_YOUR GOAL:_ Each line below must be reproduced exactly.

_PROVIDED MATERIAL:_
______________________________

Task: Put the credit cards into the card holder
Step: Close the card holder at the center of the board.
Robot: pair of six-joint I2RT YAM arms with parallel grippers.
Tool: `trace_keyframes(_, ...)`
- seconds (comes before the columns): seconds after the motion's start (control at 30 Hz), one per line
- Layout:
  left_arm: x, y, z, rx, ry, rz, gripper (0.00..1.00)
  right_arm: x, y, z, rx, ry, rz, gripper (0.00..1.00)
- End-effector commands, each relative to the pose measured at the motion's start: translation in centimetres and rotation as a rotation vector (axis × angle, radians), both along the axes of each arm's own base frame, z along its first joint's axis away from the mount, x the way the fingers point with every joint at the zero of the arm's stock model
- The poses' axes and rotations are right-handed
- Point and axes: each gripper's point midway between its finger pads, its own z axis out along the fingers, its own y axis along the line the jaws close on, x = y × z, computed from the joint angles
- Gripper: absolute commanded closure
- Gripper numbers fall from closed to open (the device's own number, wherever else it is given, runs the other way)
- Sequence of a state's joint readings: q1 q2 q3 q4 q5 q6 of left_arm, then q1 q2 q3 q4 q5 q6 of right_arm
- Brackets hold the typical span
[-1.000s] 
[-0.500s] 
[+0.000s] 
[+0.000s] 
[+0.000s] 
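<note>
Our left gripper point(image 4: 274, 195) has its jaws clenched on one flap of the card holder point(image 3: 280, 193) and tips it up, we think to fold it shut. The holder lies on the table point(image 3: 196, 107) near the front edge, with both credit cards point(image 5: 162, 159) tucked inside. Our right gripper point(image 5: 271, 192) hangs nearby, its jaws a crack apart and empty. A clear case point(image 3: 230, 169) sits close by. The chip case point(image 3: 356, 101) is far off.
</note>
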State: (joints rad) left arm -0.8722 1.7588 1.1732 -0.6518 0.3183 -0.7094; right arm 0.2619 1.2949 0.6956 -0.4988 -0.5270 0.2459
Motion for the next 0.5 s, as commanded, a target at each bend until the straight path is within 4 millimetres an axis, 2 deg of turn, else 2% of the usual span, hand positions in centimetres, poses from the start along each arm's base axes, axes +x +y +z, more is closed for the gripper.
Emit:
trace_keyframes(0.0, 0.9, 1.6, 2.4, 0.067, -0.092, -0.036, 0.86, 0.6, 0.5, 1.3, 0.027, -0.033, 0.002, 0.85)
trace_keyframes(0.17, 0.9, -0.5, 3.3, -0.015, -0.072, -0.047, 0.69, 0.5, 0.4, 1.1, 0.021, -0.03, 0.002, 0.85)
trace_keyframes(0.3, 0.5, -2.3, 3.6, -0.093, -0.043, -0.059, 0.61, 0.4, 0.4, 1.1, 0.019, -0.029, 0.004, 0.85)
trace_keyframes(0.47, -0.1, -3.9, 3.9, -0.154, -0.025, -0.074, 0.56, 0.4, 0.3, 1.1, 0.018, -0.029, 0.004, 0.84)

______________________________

_FINAL ANSWER:_
Task: Put the credit cards into the card holder
Step: Close the card holder at the center of the board.
Robot: pair of six-joint I2RT YAM arms with parallel grippers.
Tool: `trace_keyframes(_, ...)`
- seconds (comes before the columns): seconds after the motion's start (control at 30 Hz), one per line
- Layout:
  left_arm: x, y, z, rx, ry, rz, gripper (0.00..1.00)
  right_arm: x, y, z, rx, ry, rz, gripper (0.00..1.00)
- End-effector commands, each relative to the pose measured at the motion's start: translation in centimetres and rotation as a rotation vector (axis × angle, radians), both along the axes of each arm's own base frame, z along its first joint's axis away from the mount, x the way the fingers point with every joint at the zero of the arm's stock model
- The poses' axes and rotations are right-handed
- Point and axes: each gripper's point midway between its finger pads, its own z axis out along the fingers, its own y axis along the line the jaws close on, x = y × z, computed from the joint angles
- Gripper: absolute commanded closure
- Gripper numbers fall from closed to open (the device's own number, wherever else it is given, runs the other way)
- Sequence of a state's joint readings: q1 q2 q3 q4 q5 q6 of left_arm, then q1 q2 q3 q4 q5 q6 of right_arm
- Brackets hold the typical span
[-1.000s] 
[-0.500s] 
[+0.000s] 
[+0.000s] 
[+0.000s] 
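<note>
Our left gripper point(image 4: 274, 195) has its jaws clenched on one flap of the card holder point(image 3: 280, 193) and tips it up, we think to fold it shut. The holder lies on the table point(image 3: 196, 107) near the front edge, with both credit cards point(image 5: 162, 159) tucked inside. Our right gripper point(image 5: 271, 192) hangs nearby, its jaws a crack apart and empty. A clear case point(image 3: 230, 169) sits close by. The chip case point(image 3: 356, 101) is far off.
</note>
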State: (joints rad) left arm -0.8722 1.7588 1.1732 -0.6518 0.3183 -0.7094; right arm 0.2619 1.2949 0.6956 -0.4988 -0.5270 0.2459
Motion for the next 0.5 s, as commanded, a target at each bend until the straight path is within 4 millimetres an axis, 2 deg of turn, else 2% of the usual span, hand positions in centimetres, poses from the start along each arm's base axes, axes +x +y +z, more is closed for the gripper.
Emit:
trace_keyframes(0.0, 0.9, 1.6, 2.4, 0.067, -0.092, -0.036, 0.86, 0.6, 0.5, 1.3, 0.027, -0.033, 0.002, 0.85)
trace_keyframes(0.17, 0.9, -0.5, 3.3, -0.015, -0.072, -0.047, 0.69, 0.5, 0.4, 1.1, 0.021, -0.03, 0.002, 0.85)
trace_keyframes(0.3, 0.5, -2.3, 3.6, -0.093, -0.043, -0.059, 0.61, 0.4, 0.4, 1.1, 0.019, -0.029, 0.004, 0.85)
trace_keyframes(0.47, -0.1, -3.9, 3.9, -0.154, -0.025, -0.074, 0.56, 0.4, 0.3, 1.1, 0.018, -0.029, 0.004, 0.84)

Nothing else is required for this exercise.